The other was the joint, by J.M. Maravall and J. Rojo, of powerful policies aimed at making universities effectively researchers. Some policies that are at the root of the great leap in research that Spain has taken.

But now we are faced with a delicate situation. Populations with more and more free time and economies that require permanent recycling are creating higher education teaching needs that are increasing at a rapid and sustained rate. Given this growing centrality of training throughout life, many of us, including our political authorities, think that universities are optimally equipped to lead the massive training programs that will be required.

However, the research effort has led to the establishment by organic law of the requirement that not only the university as a whole be a teacher and a researcher, but also each and every one of the members of its permanent teaching staff.
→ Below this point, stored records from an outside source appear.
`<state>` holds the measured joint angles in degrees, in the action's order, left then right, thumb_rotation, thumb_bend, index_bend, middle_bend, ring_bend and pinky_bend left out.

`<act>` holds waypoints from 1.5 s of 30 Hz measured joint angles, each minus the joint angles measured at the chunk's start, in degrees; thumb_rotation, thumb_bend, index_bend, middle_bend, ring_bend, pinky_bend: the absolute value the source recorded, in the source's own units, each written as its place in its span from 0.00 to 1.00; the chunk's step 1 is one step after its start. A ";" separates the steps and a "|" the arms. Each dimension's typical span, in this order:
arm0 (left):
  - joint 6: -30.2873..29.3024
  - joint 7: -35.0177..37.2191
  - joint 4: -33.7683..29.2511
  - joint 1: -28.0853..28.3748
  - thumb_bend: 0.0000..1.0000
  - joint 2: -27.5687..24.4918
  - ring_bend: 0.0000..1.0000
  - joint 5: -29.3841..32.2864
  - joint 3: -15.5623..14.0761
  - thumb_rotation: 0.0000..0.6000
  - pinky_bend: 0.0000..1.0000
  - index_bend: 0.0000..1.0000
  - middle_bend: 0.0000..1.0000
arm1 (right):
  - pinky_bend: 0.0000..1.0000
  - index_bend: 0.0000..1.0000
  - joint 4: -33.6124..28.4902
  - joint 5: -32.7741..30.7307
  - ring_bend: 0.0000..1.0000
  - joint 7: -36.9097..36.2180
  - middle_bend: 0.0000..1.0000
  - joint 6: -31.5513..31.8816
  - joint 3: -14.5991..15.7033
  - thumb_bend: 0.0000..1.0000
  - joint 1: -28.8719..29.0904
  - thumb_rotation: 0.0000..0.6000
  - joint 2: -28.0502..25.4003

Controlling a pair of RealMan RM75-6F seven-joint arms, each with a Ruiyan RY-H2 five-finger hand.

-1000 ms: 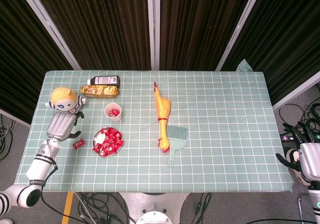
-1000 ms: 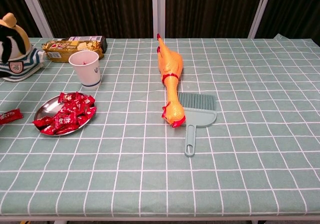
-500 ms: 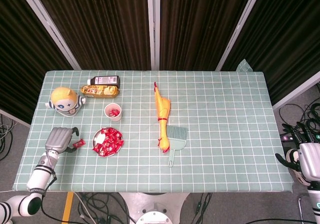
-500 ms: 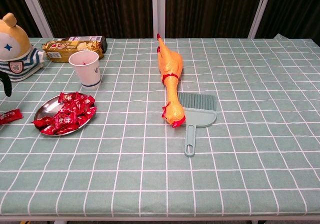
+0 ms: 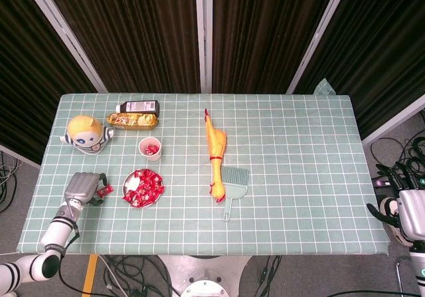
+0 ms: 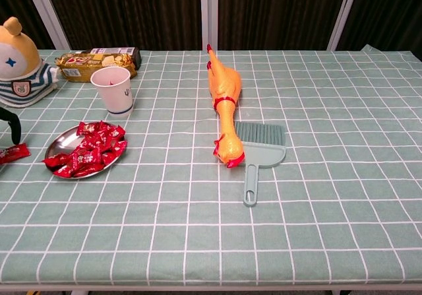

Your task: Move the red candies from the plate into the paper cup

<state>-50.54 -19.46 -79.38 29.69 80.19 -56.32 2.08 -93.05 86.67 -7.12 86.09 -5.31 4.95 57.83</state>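
Note:
A small metal plate point(image 5: 126, 179) point(image 6: 55, 143) piled with red candies point(image 5: 146, 188) point(image 6: 89, 151) sits at the table's left front. Behind it stands the white paper cup point(image 5: 143, 152) point(image 6: 112, 92), upright, with red candy showing inside in the head view. One loose red candy point(image 5: 104, 191) point(image 6: 13, 153) lies on the cloth left of the plate. My left hand point(image 5: 82, 186) hovers just left of that candy, its dark fingers point(image 6: 12, 127) apart on either side and holding nothing. My right hand point(image 5: 405, 212) hangs off the table's right edge, empty, fingers spread.
A round-headed doll point(image 5: 86, 133) point(image 6: 18, 70), a snack packet point(image 5: 133, 119) and a dark bottle point(image 5: 138, 105) crowd the back left. A rubber chicken point(image 5: 215, 156) point(image 6: 224, 100) and a small dustpan brush point(image 5: 232, 183) point(image 6: 258, 148) lie mid-table.
My left hand has drawn back from beside the doll toward the front and now sits by the loose candy. The candy, plate, cup and right hand have not moved.

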 measured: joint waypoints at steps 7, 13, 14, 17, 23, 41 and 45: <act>1.22 -1.70 -1.07 0.67 0.21 -0.22 0.85 2.15 -0.28 1.00 1.00 0.53 0.93 | 0.33 0.17 0.09 -0.17 0.10 0.01 0.28 -0.16 -0.01 0.09 0.04 1.00 0.05; 0.39 -1.36 -2.13 0.59 0.21 -0.55 0.85 0.87 -0.57 1.00 1.00 0.55 0.93 | 0.33 0.17 0.02 -0.26 0.10 0.12 0.28 -0.41 -0.04 0.09 0.19 1.00 0.05; 0.26 -1.39 -1.83 0.59 0.21 -0.41 0.85 0.87 -0.55 1.00 1.00 0.55 0.92 | 0.33 0.17 0.01 -0.26 0.10 0.13 0.28 -0.39 -0.05 0.09 0.18 1.00 0.04; -0.03 -1.32 -0.39 0.61 0.21 0.30 0.85 0.97 -0.37 1.00 1.00 0.55 0.92 | 0.33 0.17 -0.01 -0.28 0.10 0.12 0.28 -0.21 -0.02 0.09 0.05 1.00 -0.02; 0.53 -0.05 1.95 0.65 0.24 1.56 0.85 0.77 -0.25 1.00 1.00 0.57 0.92 | 0.34 0.17 -0.05 -0.39 0.10 0.13 0.28 -0.18 0.03 0.09 -0.05 1.00 -0.02; -1.86 5.06 2.10 -0.14 0.36 0.86 0.85 -3.06 1.47 1.00 1.00 0.67 0.93 | 0.34 0.17 -0.14 -0.39 0.10 0.18 0.28 -0.20 -0.02 0.09 -0.03 1.00 -0.16; -3.70 7.59 -1.35 0.47 0.36 -2.01 0.85 -5.64 4.23 1.00 1.00 0.67 0.93 | 0.34 0.17 -0.13 -0.28 0.10 0.22 0.28 -0.44 -0.01 0.09 0.15 1.00 -0.08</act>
<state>-54.24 -11.86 -80.73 30.16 78.18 -61.96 6.31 -93.18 86.39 -6.90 85.65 -5.33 5.11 57.76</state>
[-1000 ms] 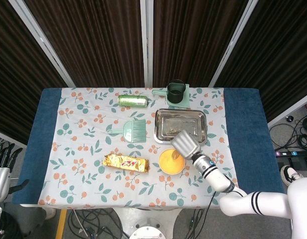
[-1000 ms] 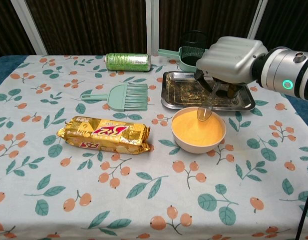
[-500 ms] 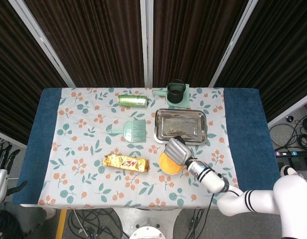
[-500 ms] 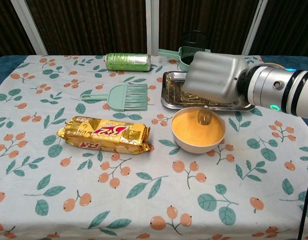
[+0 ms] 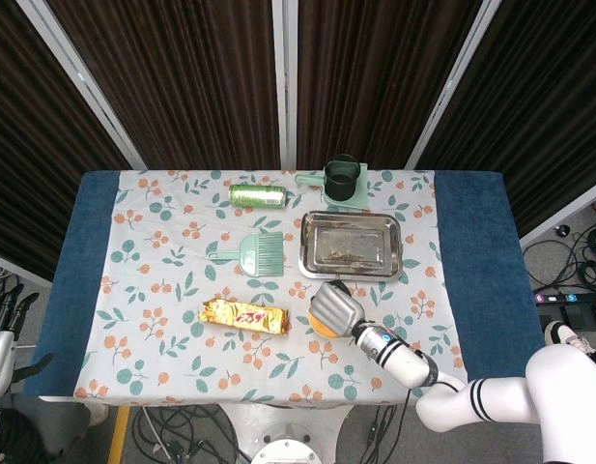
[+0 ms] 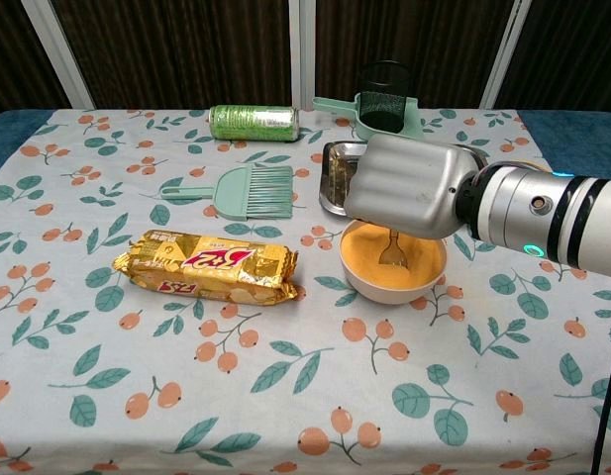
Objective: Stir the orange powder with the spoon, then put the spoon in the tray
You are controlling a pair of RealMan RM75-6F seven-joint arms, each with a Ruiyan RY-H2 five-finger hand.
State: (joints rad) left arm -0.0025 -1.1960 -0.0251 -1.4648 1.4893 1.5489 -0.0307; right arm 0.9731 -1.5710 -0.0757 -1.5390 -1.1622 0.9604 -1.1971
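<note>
A pale bowl of orange powder stands in front of the steel tray. My right hand hovers over the bowl and holds a clear spoon whose tip dips into the powder. From the head view the right hand covers most of the bowl, and the tray lies just beyond it. My left hand hangs off the table's left edge, its fingers spread and holding nothing.
A gold snack packet lies left of the bowl. Behind it are a green brush, a green can on its side and a dark mesh cup in a green holder.
My right hand has moved toward the near-left, from beside the tray to right over the bowl. The spoon now dips lower into the powder.
</note>
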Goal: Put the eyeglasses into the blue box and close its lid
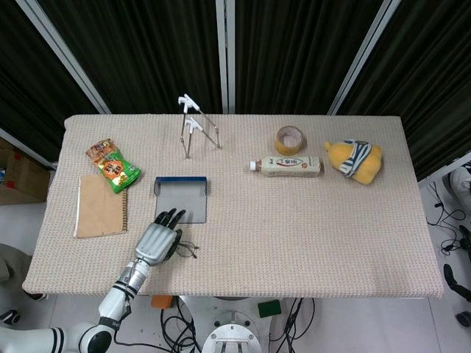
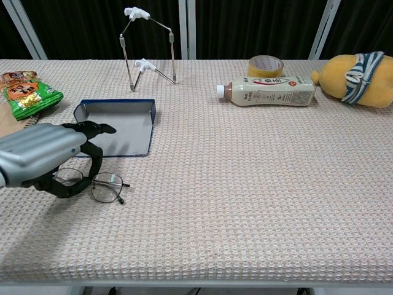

The result has been a boon for research, but one that is more quantitative than qualitative. It does not compensate, in my opinion, for the difficulty that it will create for the exercise of the new teaching responsibilities. How can universities be the protagonists of the new teaching with a teaching staff that, in contrast to secondary schools, has to dedicate part of their working time to research?

Its cost is going to be a very limiting factor. The consequence will be that either we will not generate enough training or the universities will not be the protagonists. Certainly not the public ones.

In conclusion: if, as I believe desirable, the universities adopt a leading responsibility in covering the teaching needs of higher education, including professional and continuing training, then the universities must incorporate 100% teaching profiles into their stable teaching staff. All universities would be teachers and researchers –and promoters of innovation–, but all of them would also have, in varying proportions, teaching staff and teaching and research staff.